### Your instructions
If a line in the listing carries the word "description", return a copy of that line.
# # # #
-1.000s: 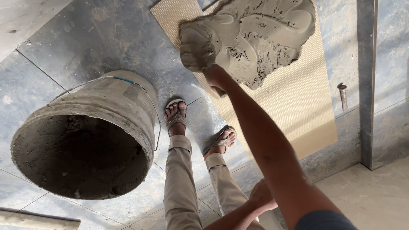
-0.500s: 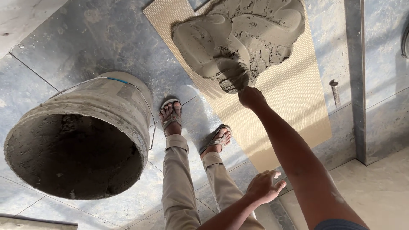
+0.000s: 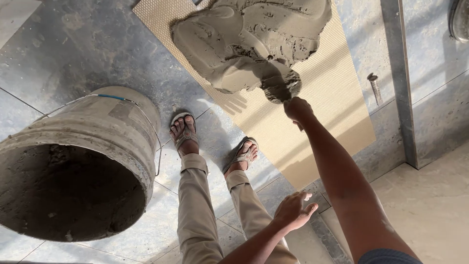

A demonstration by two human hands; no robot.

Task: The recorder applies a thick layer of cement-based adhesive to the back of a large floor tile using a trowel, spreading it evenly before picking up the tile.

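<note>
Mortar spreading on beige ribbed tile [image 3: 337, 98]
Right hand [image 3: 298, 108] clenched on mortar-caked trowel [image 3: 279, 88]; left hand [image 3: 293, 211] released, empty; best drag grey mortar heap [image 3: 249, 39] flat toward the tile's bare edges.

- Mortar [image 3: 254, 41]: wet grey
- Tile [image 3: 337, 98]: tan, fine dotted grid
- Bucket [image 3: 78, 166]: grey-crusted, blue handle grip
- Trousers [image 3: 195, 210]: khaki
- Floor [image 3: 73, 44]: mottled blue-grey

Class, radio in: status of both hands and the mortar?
Right hand gripping a loaded tool in the wet mortar on the tan tile. Left hand open, free. Bucket alongside.
</note>
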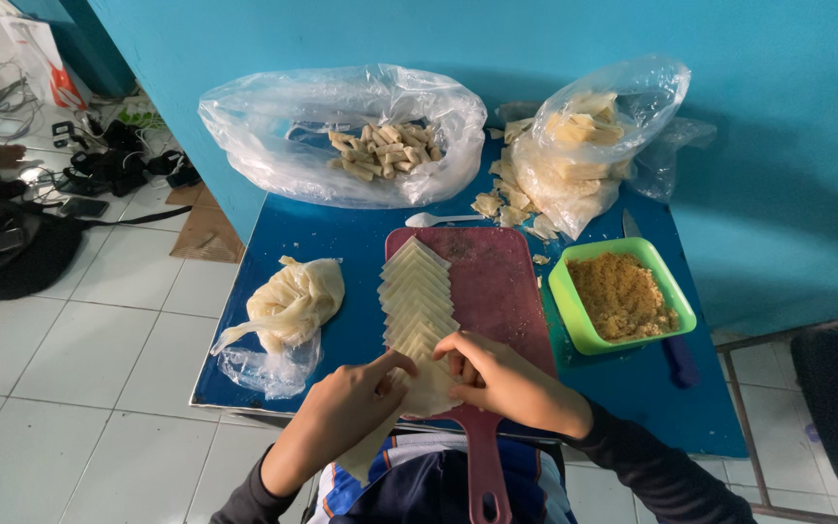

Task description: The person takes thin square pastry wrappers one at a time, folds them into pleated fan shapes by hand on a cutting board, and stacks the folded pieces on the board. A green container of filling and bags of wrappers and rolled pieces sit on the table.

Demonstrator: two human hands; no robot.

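A big clear plastic bag point(341, 136) lies open at the back left of the blue worktop point(623, 388), wide and crumpled, with pale rolled pieces point(385, 150) inside. At the back right a second clear bag point(598, 141) stands taller, knotted-looking at the top and stuffed with pale yellowish sheets. On the left side, near the worktop's edge, a smaller clear bag point(288, 311) is twisted shut round a cream lump, its loose end trailing flat toward the front. On the floor at far top left leans a white bag with red point(41, 58).
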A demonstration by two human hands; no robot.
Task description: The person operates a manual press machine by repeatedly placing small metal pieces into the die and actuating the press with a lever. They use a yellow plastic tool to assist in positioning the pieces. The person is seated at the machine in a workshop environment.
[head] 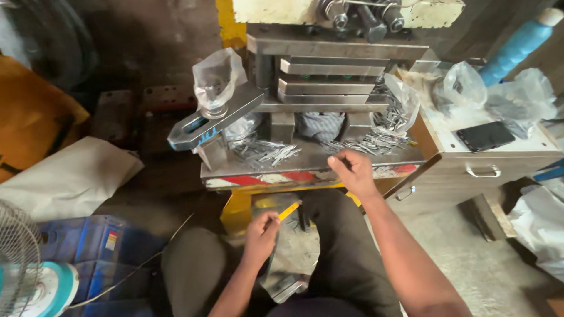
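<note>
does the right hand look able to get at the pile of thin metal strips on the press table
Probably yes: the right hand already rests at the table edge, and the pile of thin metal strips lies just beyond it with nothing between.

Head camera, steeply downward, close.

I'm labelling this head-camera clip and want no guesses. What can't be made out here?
- Right hand: whether its curled fingers pinch any of the thin metal strips; too small to tell.
- Left hand: the lower end of the slim yellow-tipped stick is hidden in the fist.
- Grey metal press: its top is cut off by the upper edge.
- Clear plastic bags: contents blurred.
</note>
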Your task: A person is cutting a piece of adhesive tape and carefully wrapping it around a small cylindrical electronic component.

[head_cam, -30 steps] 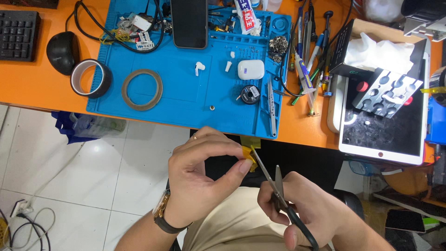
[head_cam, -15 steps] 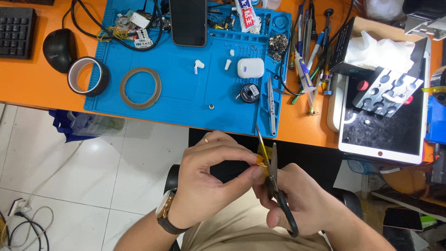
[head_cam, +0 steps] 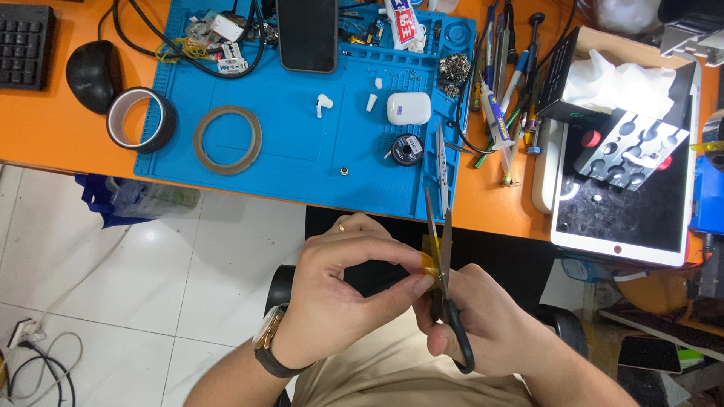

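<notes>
Cutting set-up, head view, seen from beside the seated person. L hand (head_cam: 339,301): thumb & forefinger pinched shut on a small piece of yellow tape (head_cam: 430,264), other fingers curled loosely above; a ring on one finger, wristwatch (head_cam: 268,343) at approx. 7 o'clock of the hand. R hand (head_cam: 483,324): fingers closed through the black handles of the scissors (head_cam: 443,271), gripping them; blades point toward 12 o'clock, parted only slightly, w/ the tape between them just beside the L fingertips. Both hands are held off the desk, over the lap, at 6 o'clock of the blue work mat (head_cam: 302,113).

On the mat: phone (head_cam: 307,34) at 12 o'clock, screen dark; two tape rolls at 9 o'clock, a flat tape ring (head_cam: 228,139) on the mat and a taller tape roll (head_cam: 140,119) at its edge, partly on the orange desk (head_cam: 45,136); white earbud case (head_cam: 408,108) right of centre w/ two loose earbuds (head_cam: 324,104) near it; tweezers (head_cam: 442,154) along the 3 o'clock edge. Beyond the mat, 3 o'clock: white tablet (head_cam: 626,218), w/ a grey moulded tray (head_cam: 630,147) on its top. Far 9 o'clock: black mouse (head_cam: 94,75), keyboard corner (head_cam: 23,45).
</notes>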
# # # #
### Solution to this problem
Task description: The person takes thin square pastry wrappers one at a time, folds them into pleated fan shapes by hand on a cutting board, and stacks the folded pieces on the board. A green container of filling and bags of wrappers and rolled pieces sit on the table.
Task description: The person operates a manual press machine by repeatedly placing small metal pieces into the die and actuating the press with a lever. They use a yellow plastic tool to assist in positioning the pieces. The person is seated at the machine in a workshop environment.

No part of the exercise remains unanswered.